Дорога в аэропорт, пролегавшая в глубине острова, была короче и поэтому больше нравилась Марку, но она была не мощена и пустынна. Джин представила себе, как ее преследуют стервятники и ошарашенные козлы, как она опускается на колени рядом с новым фургоном и как борется с заржавевшим домкратом, измазывая свою предназначенную для аэропорта юбку красной глиной. Так что вместо этого она выбрала дорогу, проходившую вдоль побережья, по всей длине которой ободряюще простиралась жизнь. Крепко держась за руль в тех его точках, которые на циферблате соответствовали бы десяти и двум часам, она с облегчением обнаружила, что мысли о Филлис ее больше не раздражают. Это было добрым предзнаменованием; конечно, раздражение по большей части проистекало из ожидания этого события, и вся штука заключалась в том, чтобы избежать страха, а не встречи. Ветерок, задувавший в окно, и свободная дорога улучшили ее настроение, и всю остальную часть пути она пела.
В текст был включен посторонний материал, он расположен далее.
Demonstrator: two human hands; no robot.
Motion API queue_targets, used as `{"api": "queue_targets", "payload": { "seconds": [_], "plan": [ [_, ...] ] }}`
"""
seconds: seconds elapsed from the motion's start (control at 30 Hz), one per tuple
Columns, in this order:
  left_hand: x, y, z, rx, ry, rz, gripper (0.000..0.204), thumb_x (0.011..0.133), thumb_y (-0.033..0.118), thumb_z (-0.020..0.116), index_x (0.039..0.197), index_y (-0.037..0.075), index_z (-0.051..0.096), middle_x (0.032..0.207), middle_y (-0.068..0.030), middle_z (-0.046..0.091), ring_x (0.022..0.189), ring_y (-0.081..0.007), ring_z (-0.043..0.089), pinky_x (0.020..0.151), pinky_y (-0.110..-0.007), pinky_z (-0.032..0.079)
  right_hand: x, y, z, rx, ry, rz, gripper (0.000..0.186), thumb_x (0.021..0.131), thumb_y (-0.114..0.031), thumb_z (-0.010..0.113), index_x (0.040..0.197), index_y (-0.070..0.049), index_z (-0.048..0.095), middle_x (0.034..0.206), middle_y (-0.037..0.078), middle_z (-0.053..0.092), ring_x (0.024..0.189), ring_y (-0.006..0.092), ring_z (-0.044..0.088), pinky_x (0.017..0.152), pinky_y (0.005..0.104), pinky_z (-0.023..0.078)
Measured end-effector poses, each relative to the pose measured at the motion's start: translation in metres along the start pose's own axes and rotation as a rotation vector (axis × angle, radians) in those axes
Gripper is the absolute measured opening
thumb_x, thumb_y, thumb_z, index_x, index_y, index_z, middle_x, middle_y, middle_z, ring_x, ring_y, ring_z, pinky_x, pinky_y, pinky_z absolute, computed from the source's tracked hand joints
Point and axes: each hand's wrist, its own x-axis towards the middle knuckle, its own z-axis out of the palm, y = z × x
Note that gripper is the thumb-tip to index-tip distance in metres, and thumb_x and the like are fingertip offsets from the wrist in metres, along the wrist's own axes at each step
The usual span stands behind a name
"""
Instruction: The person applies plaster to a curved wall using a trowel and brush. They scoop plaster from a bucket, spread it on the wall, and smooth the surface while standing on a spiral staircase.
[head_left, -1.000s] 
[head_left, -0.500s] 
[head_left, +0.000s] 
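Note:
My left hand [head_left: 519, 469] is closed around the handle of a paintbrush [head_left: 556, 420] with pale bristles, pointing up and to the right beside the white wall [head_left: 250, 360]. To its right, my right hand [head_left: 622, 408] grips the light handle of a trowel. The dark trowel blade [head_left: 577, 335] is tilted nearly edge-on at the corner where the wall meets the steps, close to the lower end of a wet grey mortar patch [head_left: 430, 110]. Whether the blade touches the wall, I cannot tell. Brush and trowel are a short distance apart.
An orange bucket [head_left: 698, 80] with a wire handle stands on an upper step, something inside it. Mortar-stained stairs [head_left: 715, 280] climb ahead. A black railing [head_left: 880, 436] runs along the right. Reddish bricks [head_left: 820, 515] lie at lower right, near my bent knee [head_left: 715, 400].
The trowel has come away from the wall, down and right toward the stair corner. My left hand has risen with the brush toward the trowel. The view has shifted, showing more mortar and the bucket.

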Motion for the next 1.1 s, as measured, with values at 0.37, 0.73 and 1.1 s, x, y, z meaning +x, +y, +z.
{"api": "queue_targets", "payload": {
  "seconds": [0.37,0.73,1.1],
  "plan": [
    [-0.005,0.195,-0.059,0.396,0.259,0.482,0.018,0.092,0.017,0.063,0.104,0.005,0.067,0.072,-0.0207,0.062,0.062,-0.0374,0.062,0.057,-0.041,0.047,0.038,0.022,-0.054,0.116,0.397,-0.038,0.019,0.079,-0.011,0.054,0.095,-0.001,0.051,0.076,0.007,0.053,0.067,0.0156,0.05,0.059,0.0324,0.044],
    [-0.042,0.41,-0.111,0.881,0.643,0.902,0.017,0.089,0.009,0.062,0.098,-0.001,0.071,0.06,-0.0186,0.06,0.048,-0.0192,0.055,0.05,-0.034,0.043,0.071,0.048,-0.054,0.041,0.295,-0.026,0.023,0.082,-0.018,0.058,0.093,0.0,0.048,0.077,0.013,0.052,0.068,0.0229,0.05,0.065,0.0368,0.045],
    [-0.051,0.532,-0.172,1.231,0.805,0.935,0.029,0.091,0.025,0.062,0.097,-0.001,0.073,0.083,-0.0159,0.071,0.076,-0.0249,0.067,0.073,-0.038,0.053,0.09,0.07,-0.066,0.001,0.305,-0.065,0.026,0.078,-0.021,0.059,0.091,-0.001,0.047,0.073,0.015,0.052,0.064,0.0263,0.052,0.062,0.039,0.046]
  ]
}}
Филлис вышла из двенадцатиместного самолета последней, с точностью и изящностью нащупывая ногами алюминиевые ступеньки и спускаясь по ним бочком: картина, которая сообщила ее специализирующейся на здоровье дочери о женщине, хорошо знакомой с текстами о хрупкости ее костей. Овеваемая ветром на бетонной дорожке, в расписанном геометрическими фигурами шарфе, завязанном под подбородком, в огромных солнечных очках и с помадой цвета фуксии, она выглядела даже меньше, чем помнилось Джин. Или это ее голова казалась непропорционально большой, как будто под шарфом у нее имелась и шляпа? С такой головой на тощем тельце у Филлис был вид пришелицы с другой планеты; и вряд ли она стала больше, когда приблизилась. Но она отнюдь не выглядела так, словно провела в самолете два дня — или, точнее, на протяжении двух дней побывала в трех самолетах, первым из которых добралась до Лондона, где нашла тяжелый лайнер, направлявшийся на восток, а потом совершила непродолжительный перелет с Маврикия, Большого Острова, как называют его местные. Нет, взъерошенной выглядела как раз Джин с ее растрепанными ветром волосами и измятой одеждой, да еще и этой повязкой на глазу, елозившей под ее солнечными очками.